Ready to learn more? Let’s dive in! 🚀

What you’ll learn
  • ESG Definition
  • What Does ESG Stand For?
  • How ESG Scoring Works
  • Reasons To Choose ESG
  • How to Find the Best ESG Investments
  • Alternatives To ESG
  • How to Start ESG Investing
  • Conclusion
  • FAQs
  • Get Started with a Stock Broker

What is ESG Investing 📚

ESG investing is a form of investing that looks at the sustainability of a company with regard to environmental, social, and corporate governance factors as well as profit when deciding what to invest in.

ESG investing depends on independent ratings that explain how a business treats its employees, does it ethically source its materials, how it treats women, and how the company plans to reduce greenhouse gas emissions, as well as many other factors.

The idea behind ESG investing is simple—make your morals line up with your money. And this is nothing new—the history of socially responsible investing, in general, begins with Quakers in North America and Methodists in Great Britain. 

The Quakers prohibited their members from participating in the slave trade, while Methodists pioneered the idea of not investing in “Sin stocks”—alcohol, tobacco, weapons, or businesses that are detrimental to the health of their employees such as chemical production.

So, ESG investing is nothing new—just an evolution of an old idea.

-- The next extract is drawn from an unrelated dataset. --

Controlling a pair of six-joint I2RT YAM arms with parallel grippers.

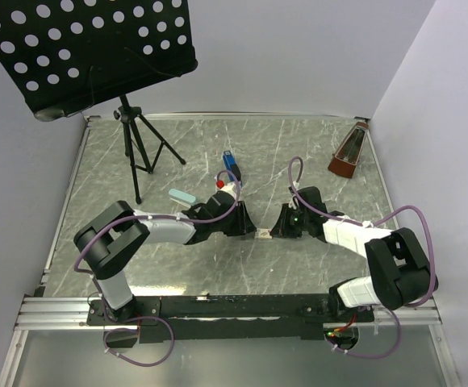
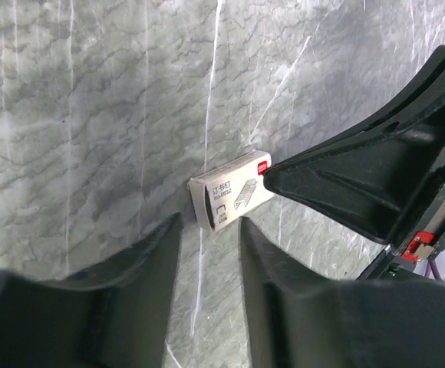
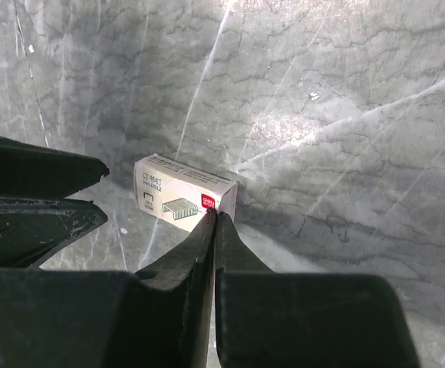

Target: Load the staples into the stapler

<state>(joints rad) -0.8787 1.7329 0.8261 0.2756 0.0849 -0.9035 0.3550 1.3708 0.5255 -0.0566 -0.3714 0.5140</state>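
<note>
**Spotter:** What's closest to the arm bases?

**Operator:** My left claw [image 2: 209, 224] sits low over the table [image 1: 315, 153]. It's part-way open with nothing between its fingers. The staple box [image 2: 230, 192] lies flat just beyond its tips, not inside the gap.

**Spotter:** And the other side?

**Operator:** My right claw [image 3: 215, 216] is closed tight, blades together, and I can't make out anything held in it. Its point touches the red-printed end of the box, so the box lies on the table between my two claws. I see no loose strip of staples anywhere.

**Spotter:** So you're getting the box open?

**Operator:** That's my reading. The closed tip looks good for bracing or prodding that end. The left claw needs to go forward until the box's long sides are inside its fingers before I squeeze. The card looks light, so a push from one side alone will likely slide it. I'd grip gently so it doesn't crush, and hold it level so nothing spills once it opens.

**Spotter:** And the stapler?

**Operator:** The stapler [image 1: 231, 165] lies farther back, beyond the left claw and well apart from the box. From here I can't tell whether it's hinged open.
</note>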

However, it has shown quite a lot of progress in recent years—and the ESG market could hit $53 trillion by 2025—an entire third of global assets under management.

Projected growth of ESG investments
ESG is already outperforming many traditional investing approaches and is predicted to skyrocket in popularity over the next decade.

But ESG investing isn’t simply the idea of adding morality to businesses—one of the bonuses of looking at a company in such a holistic way is that it allows investors to better gauge risk. If you know a company isn’t likely to face scandals, lawsuits, or bad press, then it is a much safer investment.

And if you think about it, it makes sense—the environmental and social impact that a business has, together with its corporate governance, has a huge effect on whether or not a business will be successful.

What Does ESG Stand For 🙋

So, as we’ve said before, ESG stands for environmental, social, and corporate governance—however, that’s putting it in broad terms. What you should actually be interested in are the concrete issues that ESG investing looks at—so we’re going to give you a couple of examples.

Environmental Criteria 🌲

How a business handles the effects it has on the environment has become a hot-button issue for many investors. In fact, the so-called “green economy” has a market cap of $4 trillion—and it’s only going to get bigger.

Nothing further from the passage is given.